- [Required action]: Each line from the one containing "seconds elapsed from" through the end of the data below is to be output verbatim, with no lines added or left out.
Provided records below:
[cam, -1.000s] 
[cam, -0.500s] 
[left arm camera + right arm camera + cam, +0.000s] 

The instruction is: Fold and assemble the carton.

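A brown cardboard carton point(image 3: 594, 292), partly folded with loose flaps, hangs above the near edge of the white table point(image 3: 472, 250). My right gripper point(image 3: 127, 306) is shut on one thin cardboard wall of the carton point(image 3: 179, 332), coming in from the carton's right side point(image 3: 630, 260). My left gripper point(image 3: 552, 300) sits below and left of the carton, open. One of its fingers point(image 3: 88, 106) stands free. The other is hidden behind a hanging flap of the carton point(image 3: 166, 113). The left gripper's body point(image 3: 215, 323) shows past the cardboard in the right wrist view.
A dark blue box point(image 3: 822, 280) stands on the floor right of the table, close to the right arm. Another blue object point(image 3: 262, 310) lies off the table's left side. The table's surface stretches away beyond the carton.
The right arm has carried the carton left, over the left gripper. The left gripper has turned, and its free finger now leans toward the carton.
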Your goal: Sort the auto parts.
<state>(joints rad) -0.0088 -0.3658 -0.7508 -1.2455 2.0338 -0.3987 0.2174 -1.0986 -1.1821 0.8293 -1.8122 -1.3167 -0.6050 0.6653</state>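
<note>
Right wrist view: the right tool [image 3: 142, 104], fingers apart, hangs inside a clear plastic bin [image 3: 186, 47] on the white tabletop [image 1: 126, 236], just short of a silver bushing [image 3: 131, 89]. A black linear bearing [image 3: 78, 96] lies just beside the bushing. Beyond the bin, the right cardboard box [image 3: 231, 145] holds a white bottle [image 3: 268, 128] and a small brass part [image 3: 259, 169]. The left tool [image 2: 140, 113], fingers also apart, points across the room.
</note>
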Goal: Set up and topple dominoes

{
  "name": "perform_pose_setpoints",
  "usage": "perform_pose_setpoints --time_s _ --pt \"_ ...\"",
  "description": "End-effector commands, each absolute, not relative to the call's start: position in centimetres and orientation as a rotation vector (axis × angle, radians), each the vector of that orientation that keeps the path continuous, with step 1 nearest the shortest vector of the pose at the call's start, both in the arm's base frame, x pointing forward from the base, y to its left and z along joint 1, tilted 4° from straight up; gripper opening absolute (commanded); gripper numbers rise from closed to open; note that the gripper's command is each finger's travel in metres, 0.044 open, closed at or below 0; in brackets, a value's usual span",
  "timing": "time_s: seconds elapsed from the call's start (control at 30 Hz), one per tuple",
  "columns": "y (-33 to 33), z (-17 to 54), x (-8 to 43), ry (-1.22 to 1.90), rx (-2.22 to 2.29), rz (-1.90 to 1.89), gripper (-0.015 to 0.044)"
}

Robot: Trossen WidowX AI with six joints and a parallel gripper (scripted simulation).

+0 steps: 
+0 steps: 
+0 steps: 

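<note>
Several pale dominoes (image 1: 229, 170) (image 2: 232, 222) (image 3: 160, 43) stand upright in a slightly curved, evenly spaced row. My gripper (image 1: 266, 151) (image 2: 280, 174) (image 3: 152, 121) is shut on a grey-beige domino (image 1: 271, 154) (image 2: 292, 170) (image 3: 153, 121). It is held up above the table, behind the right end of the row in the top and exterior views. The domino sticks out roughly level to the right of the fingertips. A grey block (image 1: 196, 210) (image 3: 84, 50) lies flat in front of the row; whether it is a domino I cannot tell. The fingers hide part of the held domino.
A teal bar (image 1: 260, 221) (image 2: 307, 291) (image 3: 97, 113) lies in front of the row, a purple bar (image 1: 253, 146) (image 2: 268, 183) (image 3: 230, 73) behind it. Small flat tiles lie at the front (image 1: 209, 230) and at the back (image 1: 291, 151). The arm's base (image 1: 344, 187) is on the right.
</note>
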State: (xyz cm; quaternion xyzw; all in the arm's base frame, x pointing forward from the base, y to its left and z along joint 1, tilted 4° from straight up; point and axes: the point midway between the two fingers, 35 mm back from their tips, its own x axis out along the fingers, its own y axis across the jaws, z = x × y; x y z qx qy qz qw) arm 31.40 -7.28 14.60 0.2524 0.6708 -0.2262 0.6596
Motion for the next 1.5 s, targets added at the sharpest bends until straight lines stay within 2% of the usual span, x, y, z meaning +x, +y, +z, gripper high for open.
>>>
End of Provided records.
- [Written response]:
  "timing": "time_s: seconds elapsed from the call's start (control at 30 Hz), one per tuple",
  "columns": "y (-33 to 33), z (-17 to 54), x (-8 to 43), ry (-1.22 to 1.90), rx (-2.22 to 2.29), rz (-1.90 to 1.89), gripper (-0.015 to 0.044)"
}

Robot: Trossen WidowX AI with six joints and a parallel gripper (scripted simulation).

+0 steps: 
+0 steps: 
+0 steps: 

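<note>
Several pale dominoes (image 1: 229, 170) (image 2: 232, 222) (image 3: 160, 43) stand upright in a slightly curved, evenly spaced row. My gripper (image 1: 266, 151) (image 2: 280, 174) (image 3: 152, 121) is shut on a grey-beige domino (image 1: 271, 154) (image 2: 292, 170) (image 3: 153, 121). It is held up above the table, behind the right end of the row in the top and exterior views. The domino sticks out roughly level to the right of the fingertips. A grey block (image 1: 196, 210) (image 3: 84, 50) lies flat in front of the row; whether it is a domino I cannot tell. The fingers hide part of the held domino.
A teal bar (image 1: 260, 221) (image 2: 307, 291) (image 3: 97, 113) lies in front of the row, a purple bar (image 1: 253, 146) (image 2: 268, 183) (image 3: 230, 73) behind it. Small flat tiles lie at the front (image 1: 209, 230) and at the back (image 1: 291, 151). The arm's base (image 1: 344, 187) is on the right.
</note>
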State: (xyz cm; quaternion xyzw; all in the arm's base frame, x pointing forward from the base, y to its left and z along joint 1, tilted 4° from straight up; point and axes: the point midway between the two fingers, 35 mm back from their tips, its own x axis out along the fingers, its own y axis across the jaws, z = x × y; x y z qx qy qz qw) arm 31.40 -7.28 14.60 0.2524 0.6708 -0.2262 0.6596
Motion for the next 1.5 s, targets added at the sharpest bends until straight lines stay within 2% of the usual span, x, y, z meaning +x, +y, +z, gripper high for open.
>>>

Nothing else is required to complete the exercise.